- [PROBLEM TO SOLVE] Include in the output exactly the lines from the opening of the data through the line containing "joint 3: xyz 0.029", and nothing more.
*** COLLECTED MATERIAL ***
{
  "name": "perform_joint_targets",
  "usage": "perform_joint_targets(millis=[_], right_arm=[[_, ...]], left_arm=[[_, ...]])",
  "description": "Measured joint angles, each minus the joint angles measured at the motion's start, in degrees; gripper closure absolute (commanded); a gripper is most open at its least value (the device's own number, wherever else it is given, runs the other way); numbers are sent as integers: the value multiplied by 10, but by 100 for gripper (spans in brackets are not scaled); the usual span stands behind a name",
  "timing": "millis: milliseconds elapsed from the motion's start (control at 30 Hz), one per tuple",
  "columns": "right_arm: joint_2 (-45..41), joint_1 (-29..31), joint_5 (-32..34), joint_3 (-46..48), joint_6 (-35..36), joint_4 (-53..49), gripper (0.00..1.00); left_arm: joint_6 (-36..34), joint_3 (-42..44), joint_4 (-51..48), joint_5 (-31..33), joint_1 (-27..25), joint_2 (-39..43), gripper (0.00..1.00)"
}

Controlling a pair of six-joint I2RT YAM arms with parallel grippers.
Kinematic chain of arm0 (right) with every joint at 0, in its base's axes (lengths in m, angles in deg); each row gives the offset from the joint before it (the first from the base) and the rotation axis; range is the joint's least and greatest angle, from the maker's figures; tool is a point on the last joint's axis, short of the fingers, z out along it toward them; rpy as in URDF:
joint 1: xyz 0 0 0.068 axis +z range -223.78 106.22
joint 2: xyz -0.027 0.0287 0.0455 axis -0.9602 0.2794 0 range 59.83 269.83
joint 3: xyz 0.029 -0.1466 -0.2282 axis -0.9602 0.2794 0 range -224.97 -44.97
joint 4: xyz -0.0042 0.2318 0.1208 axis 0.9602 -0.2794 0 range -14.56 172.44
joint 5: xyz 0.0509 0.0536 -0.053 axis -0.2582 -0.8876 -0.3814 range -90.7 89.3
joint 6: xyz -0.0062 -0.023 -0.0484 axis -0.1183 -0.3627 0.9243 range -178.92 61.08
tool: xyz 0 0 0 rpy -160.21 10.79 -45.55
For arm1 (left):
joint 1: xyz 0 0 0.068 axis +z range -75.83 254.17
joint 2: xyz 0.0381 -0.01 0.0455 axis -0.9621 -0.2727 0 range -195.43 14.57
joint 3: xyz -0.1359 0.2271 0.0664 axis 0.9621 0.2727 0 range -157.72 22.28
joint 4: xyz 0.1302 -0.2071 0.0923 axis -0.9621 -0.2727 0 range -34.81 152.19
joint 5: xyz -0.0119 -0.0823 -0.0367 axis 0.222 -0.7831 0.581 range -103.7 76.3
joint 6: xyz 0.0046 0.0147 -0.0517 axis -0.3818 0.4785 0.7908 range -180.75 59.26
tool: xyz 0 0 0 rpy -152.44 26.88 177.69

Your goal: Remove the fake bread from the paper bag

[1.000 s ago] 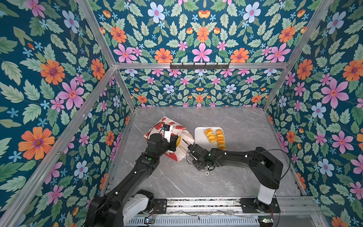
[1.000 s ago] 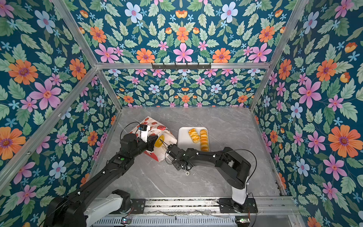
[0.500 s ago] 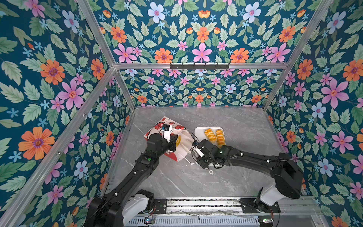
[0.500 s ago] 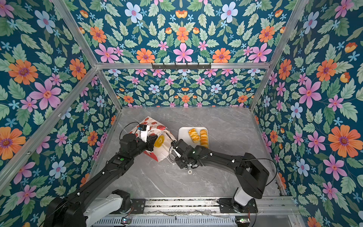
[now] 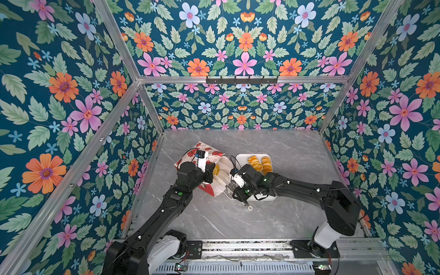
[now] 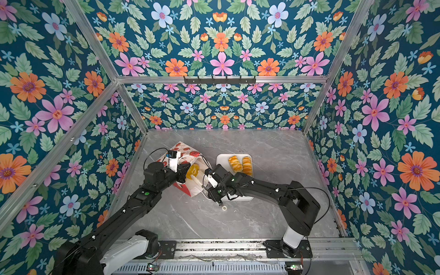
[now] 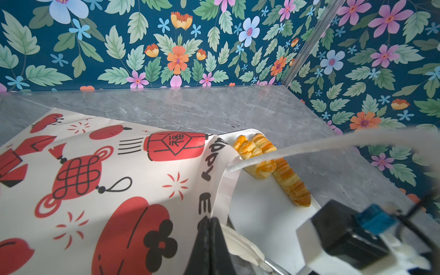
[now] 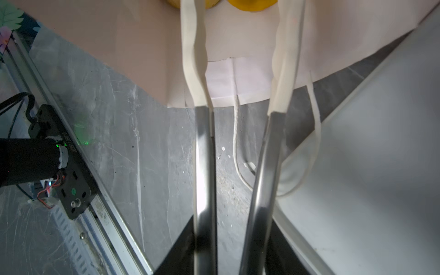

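Your left pincer (image 7: 209,229) is clamped on the paper bag (image 7: 107,178) rim. Right pincer (image 8: 240,14) is apart inside the bag's mouth (fake bread (image 6: 192,172) just beyond, contact unclear).

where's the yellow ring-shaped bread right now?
In both top views the ring bread lies just inside the open mouth of the paper bag, slightly left of centre on the table, with the white tray close on its right.
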Motion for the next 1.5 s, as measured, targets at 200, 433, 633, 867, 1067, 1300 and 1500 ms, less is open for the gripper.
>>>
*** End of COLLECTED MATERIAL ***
- [REPLY TO THE EXERCISE]
{
  "name": "perform_joint_targets",
  "usage": "perform_joint_targets(millis=[_], right_arm=[[_, ...]], left_arm=[[_, ...]])",
  "description": "Measured joint angles, each minus the joint angles measured at the motion's start, in degrees; gripper closure absolute (commanded); a gripper is most open at its least value (the device's own number, wherever else it is given, runs the other way); numbers are sent as integers: the value multiplied by 10, but by 100 for gripper (spans in brackets are not scaled); the usual span stands behind a name",
  "timing": "millis: milliseconds elapsed from the motion's start (control at 30 Hz), one per tuple",
  "columns": "right_arm: joint_2 (-45..41), joint_1 (-29..31), joint_5 (-32..34), joint_3 (-46..48), joint_6 (-35..36), joint_4 (-53..49), gripper (0.00..1.00); left_arm: joint_6 (-36..34), joint_3 (-42..44), joint_4 (-51..48), joint_5 (-31..33), joint_1 (-27..25), joint_2 (-39..43), gripper (0.00..1.00)"
}

Controlling a pair of six-joint I2RT YAM arms with parallel grippers.
Kinematic chain of arm0 (right) with every joint at 0, in its base's axes (lengths in m, angles in deg); each row gives the offset from the joint before it (the first from the base) and the rotation axis; range is the joint's least and greatest angle, from the maker's figures; tool is a point on the last joint's axis, short of the fingers, z out along it toward them; rpy as in URDF:
joint 1: xyz 0 0 0.068 axis +z range -223.78 106.22
joint 2: xyz -0.027 0.0287 0.0455 axis -0.9602 0.2794 0 range 59.83 269.83
joint 3: xyz 0.029 -0.1466 -0.2282 axis -0.9602 0.2794 0 range -224.97 -44.97

The response to this exercise is now complete.